• _INSTRUCTIONS FOR THE TASK_: Could you print the full listing below, keeping each line identical?

• _INPUT RECORDS_:
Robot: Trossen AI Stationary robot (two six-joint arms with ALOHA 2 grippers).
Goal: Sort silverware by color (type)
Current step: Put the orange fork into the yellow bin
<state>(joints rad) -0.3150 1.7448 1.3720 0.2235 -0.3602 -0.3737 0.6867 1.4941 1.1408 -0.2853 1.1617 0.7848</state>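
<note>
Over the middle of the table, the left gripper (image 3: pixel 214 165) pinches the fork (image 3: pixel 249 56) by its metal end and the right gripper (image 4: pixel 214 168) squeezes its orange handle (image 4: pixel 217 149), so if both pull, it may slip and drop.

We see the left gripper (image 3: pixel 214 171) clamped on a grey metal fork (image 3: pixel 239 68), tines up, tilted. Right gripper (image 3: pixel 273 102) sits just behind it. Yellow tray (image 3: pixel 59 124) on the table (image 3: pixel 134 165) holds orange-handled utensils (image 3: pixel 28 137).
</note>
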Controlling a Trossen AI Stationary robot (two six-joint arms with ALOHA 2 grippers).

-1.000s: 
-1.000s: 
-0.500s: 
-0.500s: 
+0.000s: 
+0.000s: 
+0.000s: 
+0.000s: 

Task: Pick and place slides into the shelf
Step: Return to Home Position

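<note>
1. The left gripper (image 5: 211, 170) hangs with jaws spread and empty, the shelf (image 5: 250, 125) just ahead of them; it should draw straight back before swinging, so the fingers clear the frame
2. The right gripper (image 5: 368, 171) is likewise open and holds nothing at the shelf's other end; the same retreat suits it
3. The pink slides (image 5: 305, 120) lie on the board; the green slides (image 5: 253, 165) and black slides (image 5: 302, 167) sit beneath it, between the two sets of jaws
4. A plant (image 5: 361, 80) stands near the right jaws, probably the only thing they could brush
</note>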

• _TASK ANSWER_:
Robot: Trossen AI Stationary robot (two six-joint arms with ALOHA 2 grippers).
Goal: Sort silverware by color (type)
Current step: Put the orange fork into the yellow bin
<state>(joints rad) -0.3150 1.7448 1.3720 0.2235 -0.3602 -0.3737 0.6867 1.4941 1.1408 -0.2853 1.1617 0.7848</state>
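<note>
Over the middle of the table, the left gripper (image 3: pixel 214 165) pinches the fork (image 3: pixel 249 56) by its metal end and the right gripper (image 4: pixel 214 168) squeezes its orange handle (image 4: pixel 217 149), so if both pull, it may slip and drop.

We see the left gripper (image 3: pixel 214 171) clamped on a grey metal fork (image 3: pixel 239 68), tines up, tilted. Right gripper (image 3: pixel 273 102) sits just behind it. Yellow tray (image 3: pixel 59 124) on the table (image 3: pixel 134 165) holds orange-handled utensils (image 3: pixel 28 137).
</note>
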Controlling a Trossen AI Stationary robot (two six-joint arms with ALOHA 2 grippers).

-1.000s: 
-1.000s: 
-0.500s: 
-0.500s: 
+0.000s: 
+0.000s: 
+0.000s: 
+0.000s: 

Task: Pick and place slides into the shelf
Step: Return to Home Position

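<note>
1. The left gripper (image 5: 211, 170) hangs with jaws spread and empty, the shelf (image 5: 250, 125) just ahead of them; it should draw straight back before swinging, so the fingers clear the frame
2. The right gripper (image 5: 368, 171) is likewise open and holds nothing at the shelf's other end; the same retreat suits it
3. The pink slides (image 5: 305, 120) lie on the board; the green slides (image 5: 253, 165) and black slides (image 5: 302, 167) sit beneath it, between the two sets of jaws
4. A plant (image 5: 361, 80) stands near the right jaws, probably the only thing they could brush
</note>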

Nothing else is needed to finish the exercise.